Task directions: Give again, word for word, each line below starting at the one that contains "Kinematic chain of" and ending at the one that contains "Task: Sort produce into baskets".
___ Provided data
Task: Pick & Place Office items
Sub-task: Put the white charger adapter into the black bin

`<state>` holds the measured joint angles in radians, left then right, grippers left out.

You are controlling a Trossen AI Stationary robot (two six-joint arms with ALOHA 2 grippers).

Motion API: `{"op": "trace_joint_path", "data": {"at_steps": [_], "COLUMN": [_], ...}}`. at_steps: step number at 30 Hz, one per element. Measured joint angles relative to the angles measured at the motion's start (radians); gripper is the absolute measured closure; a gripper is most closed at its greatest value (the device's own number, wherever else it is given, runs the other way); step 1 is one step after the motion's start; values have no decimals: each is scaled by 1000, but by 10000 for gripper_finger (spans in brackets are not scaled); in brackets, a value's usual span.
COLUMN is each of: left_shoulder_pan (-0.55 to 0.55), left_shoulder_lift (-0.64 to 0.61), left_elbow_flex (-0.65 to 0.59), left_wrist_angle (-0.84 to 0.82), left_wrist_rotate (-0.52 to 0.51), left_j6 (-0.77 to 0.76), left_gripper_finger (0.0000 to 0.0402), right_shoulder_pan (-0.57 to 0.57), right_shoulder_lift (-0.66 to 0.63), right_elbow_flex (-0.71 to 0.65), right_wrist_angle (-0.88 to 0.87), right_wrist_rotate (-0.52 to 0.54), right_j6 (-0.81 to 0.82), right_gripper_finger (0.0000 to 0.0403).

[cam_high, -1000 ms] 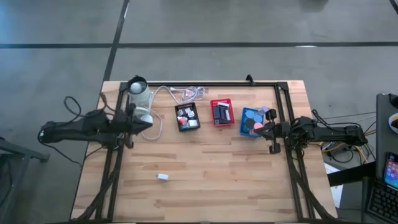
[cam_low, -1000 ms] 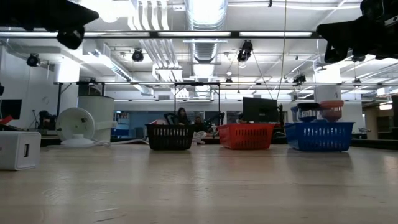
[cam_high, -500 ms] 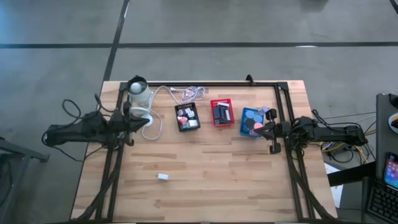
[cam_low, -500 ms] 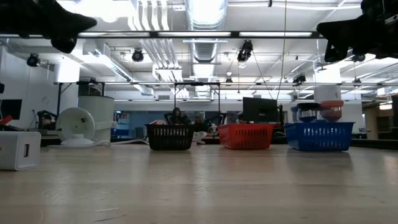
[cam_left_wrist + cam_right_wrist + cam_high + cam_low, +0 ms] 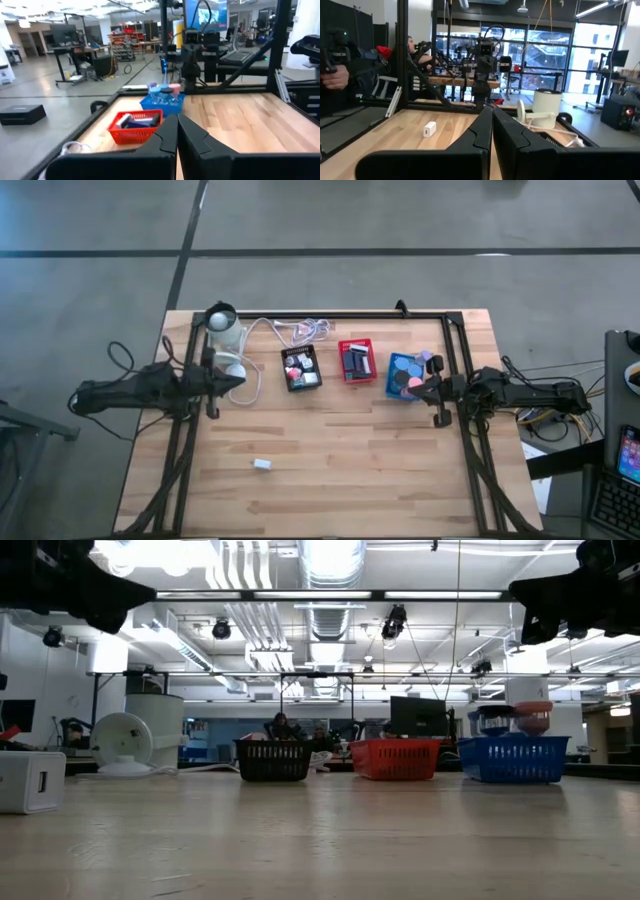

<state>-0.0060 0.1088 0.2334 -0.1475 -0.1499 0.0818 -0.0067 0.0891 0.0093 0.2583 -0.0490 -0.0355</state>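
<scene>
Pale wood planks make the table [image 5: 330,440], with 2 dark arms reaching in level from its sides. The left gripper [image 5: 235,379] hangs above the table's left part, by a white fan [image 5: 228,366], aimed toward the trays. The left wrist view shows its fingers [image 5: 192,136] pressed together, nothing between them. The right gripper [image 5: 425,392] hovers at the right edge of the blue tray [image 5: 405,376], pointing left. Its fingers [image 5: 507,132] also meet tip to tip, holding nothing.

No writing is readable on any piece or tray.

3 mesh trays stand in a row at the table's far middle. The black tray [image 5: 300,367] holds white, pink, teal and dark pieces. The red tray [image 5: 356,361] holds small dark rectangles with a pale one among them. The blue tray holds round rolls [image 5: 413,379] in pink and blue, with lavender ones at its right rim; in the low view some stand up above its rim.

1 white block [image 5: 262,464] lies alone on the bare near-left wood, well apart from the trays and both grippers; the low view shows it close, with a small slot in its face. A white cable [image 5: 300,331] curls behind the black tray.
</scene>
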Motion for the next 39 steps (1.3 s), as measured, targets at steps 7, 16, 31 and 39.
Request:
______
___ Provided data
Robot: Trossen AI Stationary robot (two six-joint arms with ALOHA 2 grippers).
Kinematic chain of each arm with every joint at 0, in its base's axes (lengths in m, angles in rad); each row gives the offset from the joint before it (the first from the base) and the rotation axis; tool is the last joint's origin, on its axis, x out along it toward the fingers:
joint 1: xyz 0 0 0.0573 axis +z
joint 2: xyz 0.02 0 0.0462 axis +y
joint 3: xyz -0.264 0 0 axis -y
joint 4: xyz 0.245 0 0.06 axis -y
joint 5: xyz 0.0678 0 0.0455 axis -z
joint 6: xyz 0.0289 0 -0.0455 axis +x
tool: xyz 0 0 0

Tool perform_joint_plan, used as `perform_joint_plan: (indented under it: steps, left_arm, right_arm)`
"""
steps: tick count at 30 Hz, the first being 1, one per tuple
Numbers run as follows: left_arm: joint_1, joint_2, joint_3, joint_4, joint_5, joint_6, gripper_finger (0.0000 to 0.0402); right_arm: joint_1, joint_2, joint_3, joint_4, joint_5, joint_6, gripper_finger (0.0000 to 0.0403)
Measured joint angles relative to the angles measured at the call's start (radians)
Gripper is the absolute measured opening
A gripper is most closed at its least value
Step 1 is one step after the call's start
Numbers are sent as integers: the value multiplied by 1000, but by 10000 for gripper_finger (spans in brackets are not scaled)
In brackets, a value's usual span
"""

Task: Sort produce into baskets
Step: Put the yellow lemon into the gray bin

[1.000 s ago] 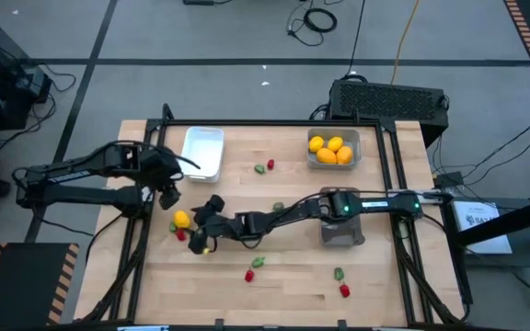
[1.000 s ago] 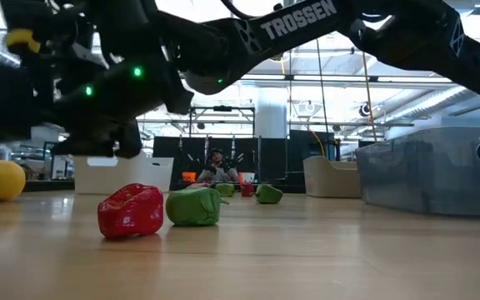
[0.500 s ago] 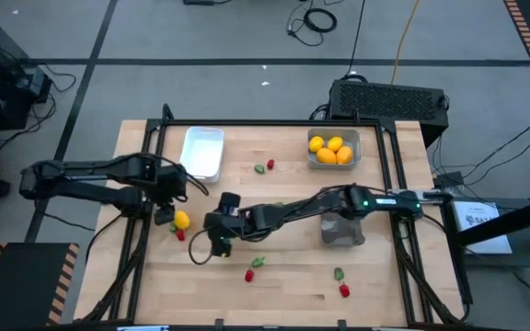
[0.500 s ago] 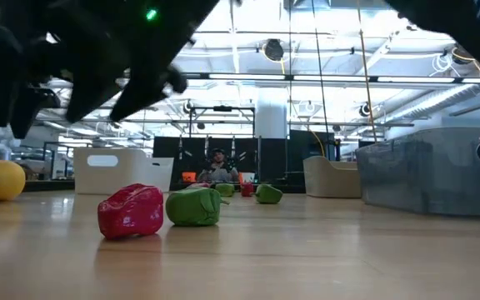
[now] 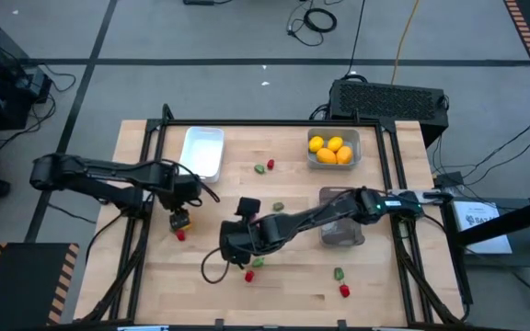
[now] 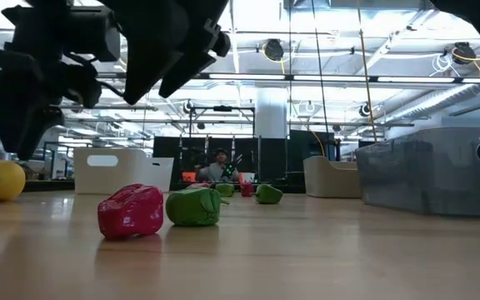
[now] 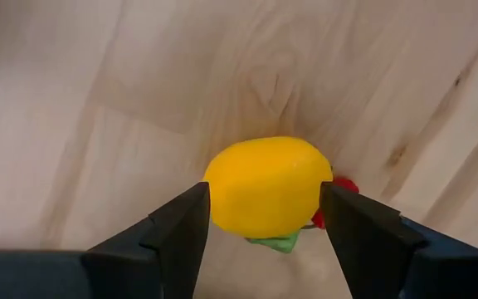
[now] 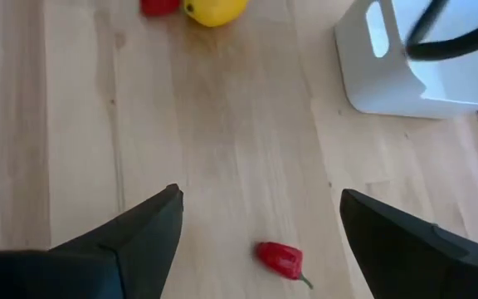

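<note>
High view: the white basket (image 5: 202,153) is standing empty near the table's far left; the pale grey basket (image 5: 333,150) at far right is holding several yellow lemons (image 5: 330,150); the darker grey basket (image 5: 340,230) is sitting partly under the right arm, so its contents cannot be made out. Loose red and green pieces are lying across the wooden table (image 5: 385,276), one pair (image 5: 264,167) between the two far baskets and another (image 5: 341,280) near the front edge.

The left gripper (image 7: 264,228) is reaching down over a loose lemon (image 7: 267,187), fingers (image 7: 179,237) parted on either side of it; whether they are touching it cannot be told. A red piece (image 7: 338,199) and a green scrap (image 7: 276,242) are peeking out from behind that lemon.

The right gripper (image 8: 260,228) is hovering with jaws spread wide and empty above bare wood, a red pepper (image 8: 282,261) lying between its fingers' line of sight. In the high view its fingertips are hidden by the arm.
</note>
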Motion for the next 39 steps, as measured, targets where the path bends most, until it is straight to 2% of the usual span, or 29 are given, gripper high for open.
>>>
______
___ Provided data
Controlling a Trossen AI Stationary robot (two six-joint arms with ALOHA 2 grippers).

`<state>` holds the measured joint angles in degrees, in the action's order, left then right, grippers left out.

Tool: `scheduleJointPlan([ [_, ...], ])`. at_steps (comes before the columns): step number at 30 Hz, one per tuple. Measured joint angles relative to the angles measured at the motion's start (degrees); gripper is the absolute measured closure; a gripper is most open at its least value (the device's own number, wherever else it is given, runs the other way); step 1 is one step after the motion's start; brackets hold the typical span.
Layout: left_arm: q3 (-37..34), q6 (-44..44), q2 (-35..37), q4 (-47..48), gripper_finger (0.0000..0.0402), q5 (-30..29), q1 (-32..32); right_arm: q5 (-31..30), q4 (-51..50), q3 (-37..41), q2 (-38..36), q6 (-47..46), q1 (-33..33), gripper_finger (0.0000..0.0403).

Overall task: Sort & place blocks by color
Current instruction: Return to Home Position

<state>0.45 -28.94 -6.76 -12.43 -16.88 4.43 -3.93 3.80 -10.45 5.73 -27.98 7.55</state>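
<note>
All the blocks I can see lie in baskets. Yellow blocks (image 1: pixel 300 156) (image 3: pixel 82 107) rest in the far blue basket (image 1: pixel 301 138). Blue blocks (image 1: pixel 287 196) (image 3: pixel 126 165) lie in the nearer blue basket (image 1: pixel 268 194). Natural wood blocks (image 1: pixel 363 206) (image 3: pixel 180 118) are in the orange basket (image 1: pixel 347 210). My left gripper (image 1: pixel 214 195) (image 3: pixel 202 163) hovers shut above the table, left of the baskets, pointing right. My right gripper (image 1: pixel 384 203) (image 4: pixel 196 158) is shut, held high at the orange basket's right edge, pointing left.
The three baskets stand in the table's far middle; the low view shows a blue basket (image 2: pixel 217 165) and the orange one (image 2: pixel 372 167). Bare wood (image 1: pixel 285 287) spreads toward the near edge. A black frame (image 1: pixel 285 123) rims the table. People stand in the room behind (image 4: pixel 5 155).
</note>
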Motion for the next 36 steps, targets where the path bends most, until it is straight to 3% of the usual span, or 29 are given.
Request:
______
Response to the task:
Kinematic chain of each arm with every joint at 0, in its base's axes (lengths in m, angles in rad); each row gives the offset from the joint before it (the first from the base) and the rotation axis; tool is the last joint's origin, on its axis, x out along it toward the fingers:
joint 1: xyz 0 0 0.0573 axis +z
joint 2: xyz 0.02 0 0.0462 axis +y
joint 3: xyz -0.264 0 0 axis -y
joint 4: xyz 0.245 0 0.06 axis -y
joint 5: xyz 0.0678 0 0.0455 axis -z
joint 6: xyz 0.0289 0 -0.0455 axis +x
tool: xyz 0 0 0

Tool perform_joint_plan, used as `perform_joint_plan: (indented under it: steps, left_arm, right_arm)`
"""
steps: tick count at 30 Hz, the first being 1, one per tuple
Numbers run as follows: left_arm: joint_1, joint_2, joint_3, joint_4, joint_5, joint_6, gripper_finger (0.0000 to 0.0402); right_arm: joint_1, joint_2, joint_3, joint_4, joint_5, joint_6, gripper_finger (0.0000 to 0.0403)
Measured joint angles relative to the angles measured at the call's start (radians)
Gripper is the absolute measured opening
A gripper is most closed at its least value
Step 1 is one step after the call's start
Numbers are sent as integers: the value multiplied by 1000, but by 10000 for gripper_finger (spans in brackets are not scaled)
In brackets, a value's usual span
"""

Task: Sort produce into baskets

No further response is required.